Dear Stupid
Hubby pointed out a letter today in the local paper. Posted in the dear Abby section:
My fiance and I have a 3 year old child and have been living together for 5 years. When we go out dancing, he leaves me with his best friend and is sometimes gone for up to five hours. When he returns he’s usually all sweaty. Should I be worried?
Now Abby must have rolled her eyes at this one several times, pausing only to take another swig at her whiskey because let’s face it, if you have to read shit like this everyday you have to have some alcoholic beverage sitting on the table next to you.
Abby of course was very polite in her answer, ‘take a friend next time’ she says ‘your friend can then stalk fiance and find out what he’s up to’.
What she should have said:
Dear stupid
Yes you should be very worried because your brain isn’t functioning properly, I’m thinking gigantic tumor over your common sense lobe.

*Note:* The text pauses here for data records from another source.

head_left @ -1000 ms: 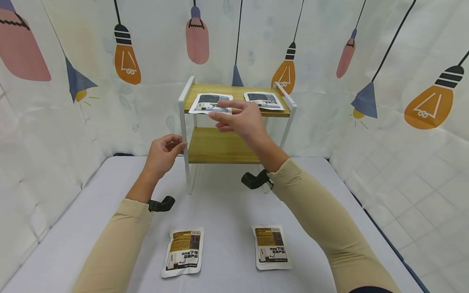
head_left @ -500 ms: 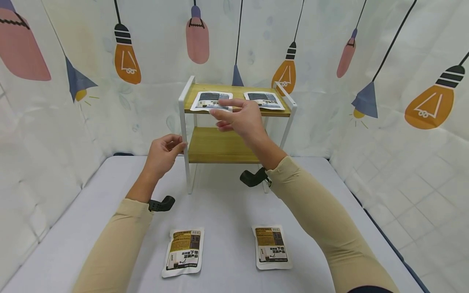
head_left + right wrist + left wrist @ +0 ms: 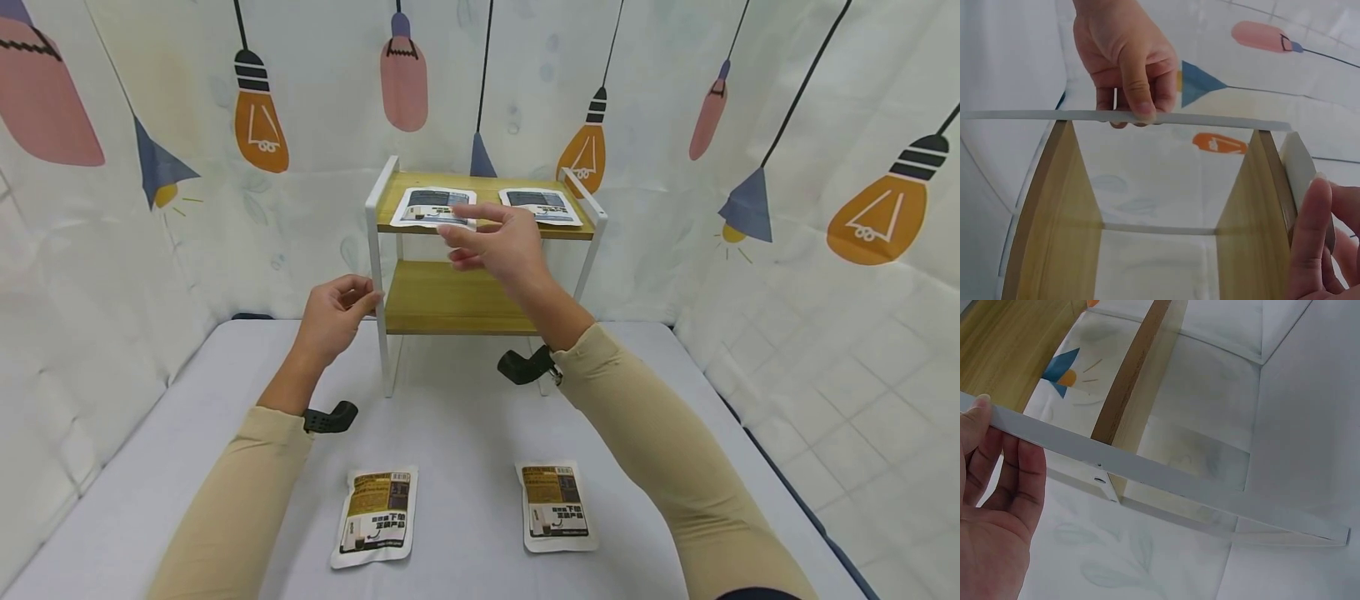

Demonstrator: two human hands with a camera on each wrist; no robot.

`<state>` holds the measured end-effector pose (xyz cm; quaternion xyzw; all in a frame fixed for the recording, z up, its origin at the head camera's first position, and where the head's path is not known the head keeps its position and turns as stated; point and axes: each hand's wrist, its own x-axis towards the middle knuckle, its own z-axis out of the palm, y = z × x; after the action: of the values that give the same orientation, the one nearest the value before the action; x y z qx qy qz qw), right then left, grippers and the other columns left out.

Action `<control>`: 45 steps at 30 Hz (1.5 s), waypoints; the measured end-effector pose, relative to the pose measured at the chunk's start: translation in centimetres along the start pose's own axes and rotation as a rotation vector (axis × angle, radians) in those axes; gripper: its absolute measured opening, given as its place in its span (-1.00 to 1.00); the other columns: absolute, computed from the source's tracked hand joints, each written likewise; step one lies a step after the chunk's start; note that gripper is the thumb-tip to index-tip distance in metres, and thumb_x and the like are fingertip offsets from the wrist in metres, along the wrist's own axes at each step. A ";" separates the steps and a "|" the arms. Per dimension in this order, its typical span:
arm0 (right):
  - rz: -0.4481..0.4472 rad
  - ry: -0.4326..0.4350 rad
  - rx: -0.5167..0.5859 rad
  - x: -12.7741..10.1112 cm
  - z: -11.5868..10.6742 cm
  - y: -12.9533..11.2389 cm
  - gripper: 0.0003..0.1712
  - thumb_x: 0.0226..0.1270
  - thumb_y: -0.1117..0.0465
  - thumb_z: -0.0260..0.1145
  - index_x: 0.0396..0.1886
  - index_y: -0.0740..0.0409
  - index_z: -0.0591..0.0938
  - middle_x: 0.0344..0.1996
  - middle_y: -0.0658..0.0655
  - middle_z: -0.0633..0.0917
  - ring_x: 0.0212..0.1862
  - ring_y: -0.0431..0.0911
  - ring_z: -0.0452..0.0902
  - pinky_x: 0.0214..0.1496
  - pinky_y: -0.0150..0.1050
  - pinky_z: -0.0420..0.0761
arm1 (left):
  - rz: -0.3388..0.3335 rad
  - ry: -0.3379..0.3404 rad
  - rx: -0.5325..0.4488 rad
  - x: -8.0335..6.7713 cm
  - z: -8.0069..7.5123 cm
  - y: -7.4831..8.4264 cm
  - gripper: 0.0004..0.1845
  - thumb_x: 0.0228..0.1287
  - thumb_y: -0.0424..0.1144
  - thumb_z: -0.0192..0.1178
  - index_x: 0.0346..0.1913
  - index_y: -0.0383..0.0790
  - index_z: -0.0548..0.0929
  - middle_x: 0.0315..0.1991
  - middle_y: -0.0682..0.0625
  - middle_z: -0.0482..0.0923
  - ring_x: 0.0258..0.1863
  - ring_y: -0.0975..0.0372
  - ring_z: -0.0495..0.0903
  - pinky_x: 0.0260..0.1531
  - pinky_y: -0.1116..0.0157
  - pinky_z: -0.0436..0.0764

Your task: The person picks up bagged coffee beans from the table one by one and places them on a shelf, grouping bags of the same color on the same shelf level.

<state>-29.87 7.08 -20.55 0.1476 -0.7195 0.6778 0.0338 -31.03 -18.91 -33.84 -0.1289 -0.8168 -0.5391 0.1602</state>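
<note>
My left hand (image 3: 333, 321) pinches the white front-left post (image 3: 1047, 434) of a small two-tier shelf rack (image 3: 453, 297) between thumb and fingers. At the top board, my right hand (image 3: 502, 242) has its fingers spread at the right front corner of a white pouch (image 3: 427, 207) with a dark label. That pouch lies flat on the left half of the board, and the fingers cover its right corner. A second pouch (image 3: 551, 208) lies on the right half, partly behind the hand. The right wrist view shows the right thumb (image 3: 1315, 206) close by the white pouch edge (image 3: 1297, 164).
Two more white pouches with brown and black labels lie on the table, one front left (image 3: 375, 517) and one front right (image 3: 557, 507). The white tablecloth (image 3: 457, 433) stretches around the rack. A printed curtain (image 3: 322, 225) stands close behind it.
The left pouch's front edge has settled lower onto the top board, lying flatter. My right hand has since shifted slightly right while the pouch stayed put. The left hand has not moved.
</note>
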 end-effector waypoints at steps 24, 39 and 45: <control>-0.026 0.040 -0.125 0.7 0.2 -0.6 -0.63 0.18 0.10 0.59 -0.02 0.09 0.80 -0.37 0.20 0.80 -0.43 0.02 0.75 -0.34 -0.19 0.78 | -0.012 -0.004 0.008 0.0 0.0 0.2 -0.65 0.50 -0.07 0.21 0.03 -0.32 0.64 -0.07 -0.13 0.62 -0.05 0.25 0.65 0.00 0.51 0.65; -0.030 0.060 -0.190 1.2 0.4 -0.9 -0.64 0.19 0.14 0.59 -0.02 0.13 0.79 -0.46 0.21 0.77 -0.52 -0.05 0.71 -0.39 -0.19 0.77 | -0.022 -0.003 0.015 -0.1 0.0 0.3 -0.65 0.51 -0.06 0.21 0.03 -0.33 0.64 -0.09 -0.12 0.62 -0.08 0.26 0.65 0.01 0.46 0.68; -0.024 0.068 -0.197 1.4 0.5 -0.9 -0.67 0.20 0.15 0.58 -0.05 0.15 0.80 -0.49 0.22 0.76 -0.54 -0.06 0.70 -0.40 -0.19 0.77 | -0.024 -0.004 0.012 0.0 0.0 0.3 -0.65 0.51 -0.07 0.21 0.03 -0.33 0.64 -0.07 -0.14 0.62 -0.07 0.25 0.65 0.01 0.49 0.67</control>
<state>-30.93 6.35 -19.38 0.1290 -0.7792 0.6081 0.0805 -30.90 -18.78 -33.61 -0.1193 -0.8217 -0.5359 0.1530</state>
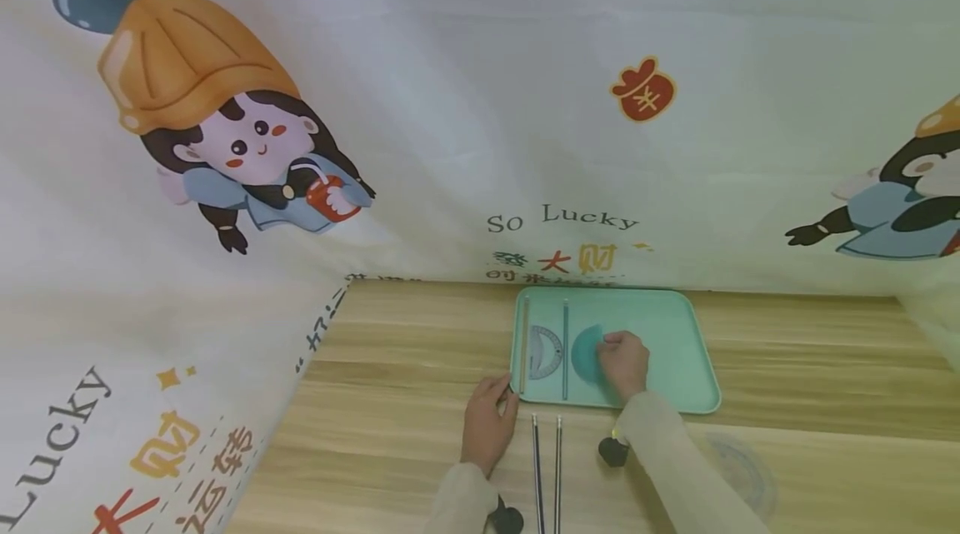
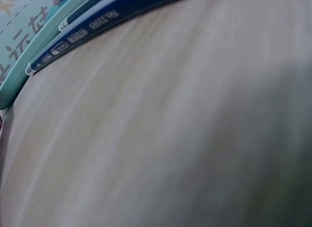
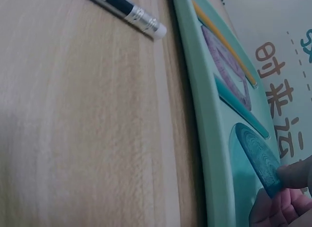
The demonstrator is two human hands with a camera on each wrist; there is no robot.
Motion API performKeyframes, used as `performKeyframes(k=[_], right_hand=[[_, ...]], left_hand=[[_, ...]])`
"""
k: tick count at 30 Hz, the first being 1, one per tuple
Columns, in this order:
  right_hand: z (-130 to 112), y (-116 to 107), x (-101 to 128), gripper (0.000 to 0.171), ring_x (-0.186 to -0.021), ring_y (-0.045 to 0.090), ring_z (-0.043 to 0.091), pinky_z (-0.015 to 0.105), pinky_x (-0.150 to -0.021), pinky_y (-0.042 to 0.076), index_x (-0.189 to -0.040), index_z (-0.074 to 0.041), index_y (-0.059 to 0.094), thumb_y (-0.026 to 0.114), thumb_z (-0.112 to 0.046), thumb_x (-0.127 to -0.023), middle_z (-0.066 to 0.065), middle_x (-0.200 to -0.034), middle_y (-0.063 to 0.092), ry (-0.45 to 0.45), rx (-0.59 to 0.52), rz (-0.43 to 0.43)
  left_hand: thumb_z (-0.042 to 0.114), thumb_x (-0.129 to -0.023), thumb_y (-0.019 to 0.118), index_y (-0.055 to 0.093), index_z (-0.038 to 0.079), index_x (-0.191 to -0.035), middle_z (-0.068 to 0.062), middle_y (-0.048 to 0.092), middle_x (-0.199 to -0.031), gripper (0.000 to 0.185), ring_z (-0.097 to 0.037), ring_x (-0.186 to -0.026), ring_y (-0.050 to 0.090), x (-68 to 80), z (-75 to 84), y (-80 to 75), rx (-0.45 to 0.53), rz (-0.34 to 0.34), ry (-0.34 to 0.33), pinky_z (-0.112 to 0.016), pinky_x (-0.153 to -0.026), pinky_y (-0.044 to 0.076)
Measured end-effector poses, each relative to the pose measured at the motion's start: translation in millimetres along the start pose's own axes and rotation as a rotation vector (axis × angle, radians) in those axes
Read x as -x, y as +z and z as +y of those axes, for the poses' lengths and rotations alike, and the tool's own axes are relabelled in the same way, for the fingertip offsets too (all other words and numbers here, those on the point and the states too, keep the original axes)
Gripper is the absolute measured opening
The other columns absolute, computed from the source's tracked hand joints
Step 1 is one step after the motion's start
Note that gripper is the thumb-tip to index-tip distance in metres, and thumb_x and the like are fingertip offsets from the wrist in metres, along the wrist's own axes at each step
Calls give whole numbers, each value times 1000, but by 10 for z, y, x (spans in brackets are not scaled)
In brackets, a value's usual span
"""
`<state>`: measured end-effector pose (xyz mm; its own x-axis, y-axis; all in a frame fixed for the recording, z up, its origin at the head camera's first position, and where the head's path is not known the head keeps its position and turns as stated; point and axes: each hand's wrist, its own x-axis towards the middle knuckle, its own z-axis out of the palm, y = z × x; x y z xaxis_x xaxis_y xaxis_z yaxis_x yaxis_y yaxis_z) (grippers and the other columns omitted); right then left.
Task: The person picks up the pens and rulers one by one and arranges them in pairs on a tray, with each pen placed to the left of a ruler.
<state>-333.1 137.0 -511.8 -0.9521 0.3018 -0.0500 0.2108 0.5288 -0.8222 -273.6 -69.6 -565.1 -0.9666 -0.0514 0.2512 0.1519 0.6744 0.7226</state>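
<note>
My right hand [image 1: 625, 363] pinches the straight edge of a teal semicircular protractor [image 1: 587, 353] between thumb and fingers. In the right wrist view this protractor [image 3: 257, 156] is tilted over the mint-green tray [image 3: 200, 115]. To its left on the tray [image 1: 678, 351] lie a teal pencil [image 1: 566, 351], a pale purple protractor [image 1: 556, 353] and a yellow pencil [image 1: 525, 342], side by side. My left hand [image 1: 489, 426] holds the tray's near left corner, thumb and fingertips at the rim; the left wrist view hides most of that grip.
Two dark pencils [image 1: 537, 467] with white ends lie on the wooden table [image 1: 390, 401] in front of the tray, between my forearms. A clear protractor [image 1: 742, 476] lies right of my right sleeve. A printed white curtain [image 1: 450, 101] hangs behind the tray and along the left.
</note>
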Motion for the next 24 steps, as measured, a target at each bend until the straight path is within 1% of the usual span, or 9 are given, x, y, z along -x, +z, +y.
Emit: performKeyframes(k=[4, 8, 12, 17, 22, 24], right_hand=[[-3, 7, 2, 26, -96, 64, 41, 49, -83, 56, -106, 10, 62, 55, -9, -90, 28, -103, 67, 6, 25, -15], [2, 5, 0, 28, -99, 63, 43, 52, -84, 55, -108, 11, 61, 53, -10, -91, 29, -106, 65, 8, 49, -28], [7, 12, -12, 31, -103, 61, 44, 53, -87, 54, -111, 11, 60, 51, -11, -91, 30, -111, 63, 16, 92, -40], [19, 37, -27, 32, -103, 61, 44, 53, -87, 55, -112, 12, 60, 50, -10, -91, 31, -113, 62, 2, 135, -41], [25, 44, -29, 33, -100, 64, 43, 52, -82, 57, -111, 12, 61, 49, -11, -91, 31, -112, 63, 21, 190, -63], [20, 40, -23, 30, -92, 66, 40, 49, -74, 58, -107, 11, 63, 51, -11, -91, 30, -107, 65, 27, 215, -65]], left_hand=[[16, -92, 61, 61, 2, -123, -6, 64, -111, 34, -17, -100, 63, 3, 3, -4, 12, -3, -6, -31, -91, 55], [17, -92, 61, 61, 2, -123, -6, 64, -111, 34, -18, -101, 62, 2, 24, -12, 22, -7, -14, -32, -92, 55], [17, -92, 61, 61, 2, -123, -6, 64, -112, 34, -18, -102, 62, -7, 32, -14, 14, -9, -19, -32, -93, 55], [18, -93, 60, 61, 2, -123, -6, 63, -112, 34, -18, -102, 62, -13, 23, -13, 5, -15, -29, -32, -93, 55], [18, -93, 59, 61, 2, -124, -6, 64, -113, 34, -19, -104, 62, -10, 3, -9, 4, -25, -34, -33, -94, 54], [18, -93, 59, 61, 3, -124, -6, 64, -113, 34, -19, -104, 62, -7, -7, -7, 2, -28, -34, -32, -94, 54]])
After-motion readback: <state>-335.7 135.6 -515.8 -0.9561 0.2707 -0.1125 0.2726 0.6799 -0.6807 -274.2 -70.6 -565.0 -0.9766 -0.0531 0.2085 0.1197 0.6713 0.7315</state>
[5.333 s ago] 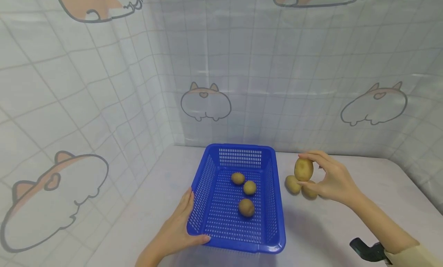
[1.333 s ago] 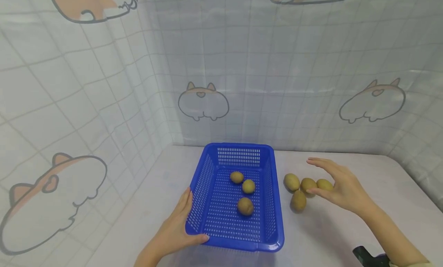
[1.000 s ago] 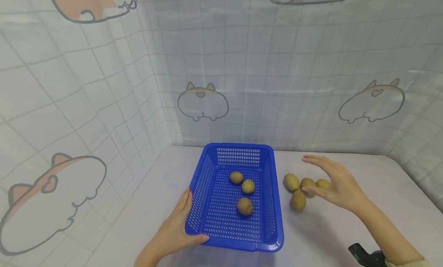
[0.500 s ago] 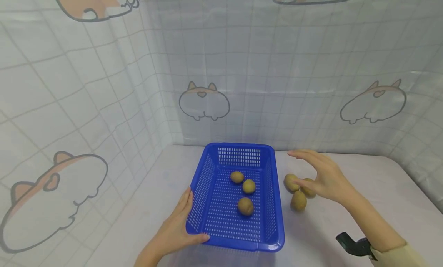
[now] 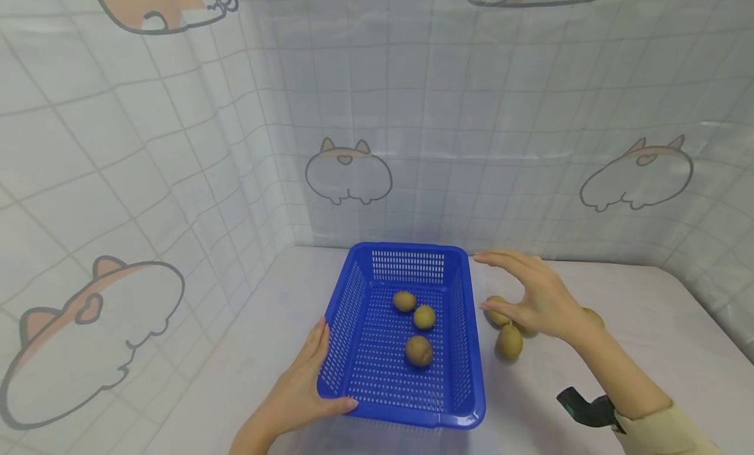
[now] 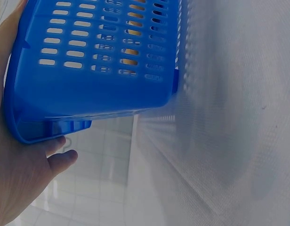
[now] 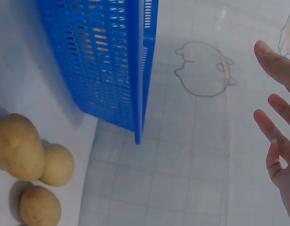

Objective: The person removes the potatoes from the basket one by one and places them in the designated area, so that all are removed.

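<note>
1. Basket: blue, slotted; set on the white table, its long axis directed away from the person, one short end turned towards them.
2. Left hand: wrapped about the basket's near left corner; thumb laid on the near rim, fingers placed along the left side.
3. Right hand: spread, thumb and forefinger parted; raised to the right of the basket, apart from the potatoes seen in the right wrist view.
4. Potatoes in the basket, three. Far potato: long axis laid left to right. Middle potato: nearly round, placed just beside it. Large potato: nearly round, found nearest the person.
5. Potatoes on the table, four, right of the basket. Front potato: lying nearer the person than the right hand, long axis directed roughly front to back. Left potato: partly covered by the thumb. Palm potato: mostly hidden by the hand; axis cannot be told. Right potato: seen beyond the wrist, partly hidden.
</note>
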Tool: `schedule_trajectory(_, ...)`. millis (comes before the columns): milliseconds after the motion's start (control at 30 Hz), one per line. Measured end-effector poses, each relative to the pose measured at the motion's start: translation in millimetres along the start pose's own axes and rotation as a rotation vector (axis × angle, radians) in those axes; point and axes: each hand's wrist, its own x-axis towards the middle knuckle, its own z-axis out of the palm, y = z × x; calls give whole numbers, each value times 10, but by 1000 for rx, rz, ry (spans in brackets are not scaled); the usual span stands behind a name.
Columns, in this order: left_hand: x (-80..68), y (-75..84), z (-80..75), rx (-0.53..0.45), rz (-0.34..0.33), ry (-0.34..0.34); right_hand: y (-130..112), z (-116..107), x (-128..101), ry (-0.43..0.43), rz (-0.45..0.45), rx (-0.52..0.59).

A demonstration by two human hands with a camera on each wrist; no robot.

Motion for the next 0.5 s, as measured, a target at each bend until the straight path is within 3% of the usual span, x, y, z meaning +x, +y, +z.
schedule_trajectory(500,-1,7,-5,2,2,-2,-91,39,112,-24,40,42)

He’s gone for 5 hours and you sit there like a banana patiently waiting his return!? Firstly if my fiance disappeared for 20 minutes I’d be combing the immediate area looking for the douchbag, and after 30 minutes I’d have his best friend up against the wall with a 9mm pointed at his dick.
He’s either getting laid in a back room, hell no need for a back room you sit there for 5 hours, he could check into the friggin marriot and eat a 4 course meal with some floozy - and/or he’s getting high somewhere! Then again, since he’s coming back all sweaty he might just be dancing up a storm on the dance floor for the full 5 hours - NOT - you idiot.
Dump him, get a clue, get a lawyer and sue his ass!